Task to complete: Nothing but the lines from the start of the data through the line with "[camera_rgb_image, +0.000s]" should appear in the answer, each retyped exactly, and pictures should not.

___

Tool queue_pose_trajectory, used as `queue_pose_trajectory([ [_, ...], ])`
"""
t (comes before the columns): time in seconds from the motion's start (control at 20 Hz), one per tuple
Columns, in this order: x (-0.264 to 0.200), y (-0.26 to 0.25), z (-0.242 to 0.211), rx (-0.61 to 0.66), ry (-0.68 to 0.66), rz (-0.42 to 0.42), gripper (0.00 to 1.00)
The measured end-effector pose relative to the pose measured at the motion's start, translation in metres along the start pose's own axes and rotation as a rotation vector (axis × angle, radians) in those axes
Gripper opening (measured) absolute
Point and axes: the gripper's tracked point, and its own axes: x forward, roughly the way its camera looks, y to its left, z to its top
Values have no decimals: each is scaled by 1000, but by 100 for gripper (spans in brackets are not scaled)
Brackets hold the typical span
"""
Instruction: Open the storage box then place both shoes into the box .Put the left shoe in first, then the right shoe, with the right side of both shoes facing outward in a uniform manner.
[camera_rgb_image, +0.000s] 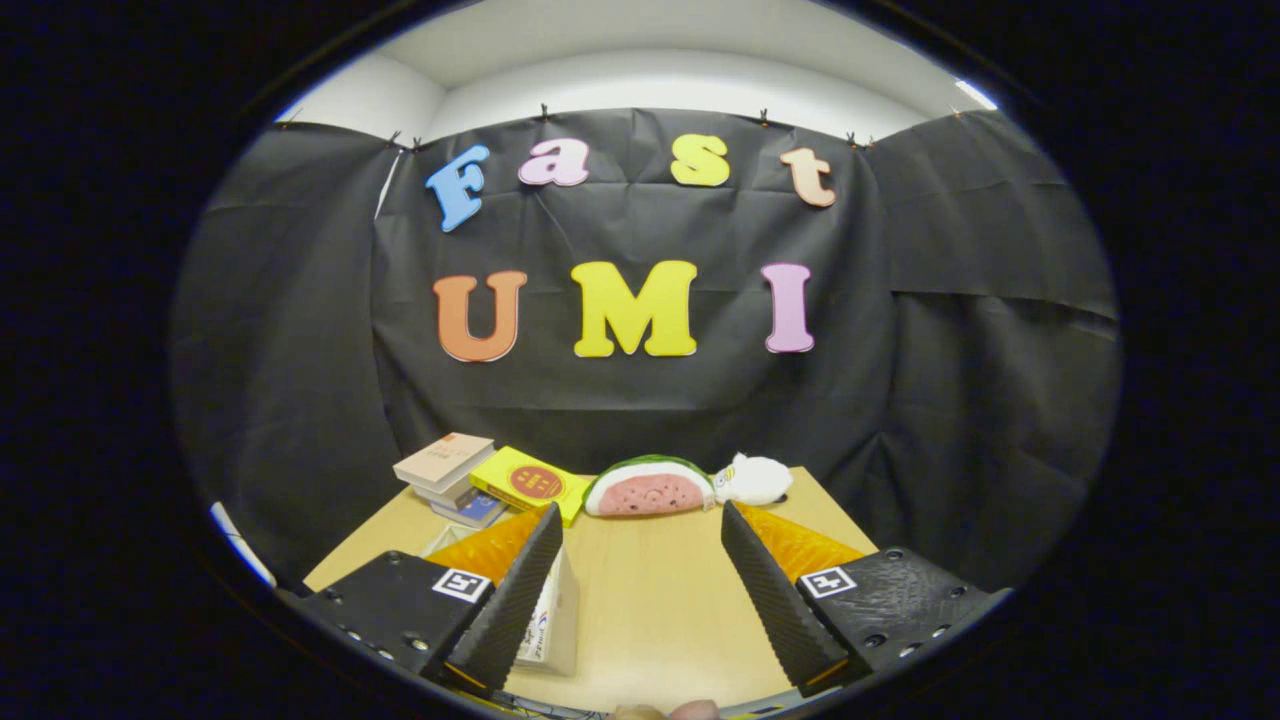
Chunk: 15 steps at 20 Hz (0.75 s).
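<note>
The gripper (640, 590) is hovering over a pale wooden table (650, 610) with its two fingers spread wide and nothing sitting between them but bare tabletop. Behind the left finger a translucent storage box (555, 615) is standing on the table; the finger is covering most of it, so only one corner with a printed label is showing, and whether its lid is up or down cannot be told. The label itself is too small to make out.

Well beyond the fingertips, along the far edge of the table, a watermelon-slice plush (648, 488) is lying flat side toward the camera. Just beside it on the right, a small white plush toy (755, 479) is touching or nearly touching it; its shape is hard to make out. Beyond the left finger a yellow book (530, 483) is lying tilted, and next to it a stack of books (447, 470) is resting, its lower volumes partly covered.

At the very near edge, between the finger bases, fingertips of a person's hand (670, 711) are peeking in, mostly cut off.
</note>
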Motion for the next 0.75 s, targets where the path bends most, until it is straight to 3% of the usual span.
queue_pose_trajectory([
  [0.5, -3, 12, 3, 15, -62, 2, 96],
  [0.75, 0, 29, 3, 25, -68, 44, 96],
])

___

Answer section:
Tool queue_pose_trajectory, used as `queue_pose_trajectory([ [_, ...], ])`
"""
t (comes before the columns): time in seconds from the motion's start (control at 20 Hz), one per tuple
Columns, in this order: x (-0.264 to 0.200), y (-0.26 to 0.25), z (-0.242 to 0.211), rx (-0.61 to 0.66), ry (-0.68 to 0.66), rz (-0.42 to 0.42), gripper (0.00 to 1.00)
The measured end-effector pose relative to the pose measured at the motion's start, translation in metres along the start pose's own axes and rotation as a rotation vector (axis × angle, radians) in those axes
Gripper opening (measured) absolute
Point and axes: the gripper's tracked point, and its own axes: x forward, roughly the way its camera looks, y to its left, z to its top
Values have no decimals: each is scaled by 1000, but by 100 for gripper (spans in brackets are not scaled)
Brackets hold the typical span
"""
Instruction: Open the storage box then place both shoes into the box .Put the left shoe in first, then the right shoe, with the right side of both shoes facing outward in a uniform manner.
[camera_rgb_image, +0.000s] 

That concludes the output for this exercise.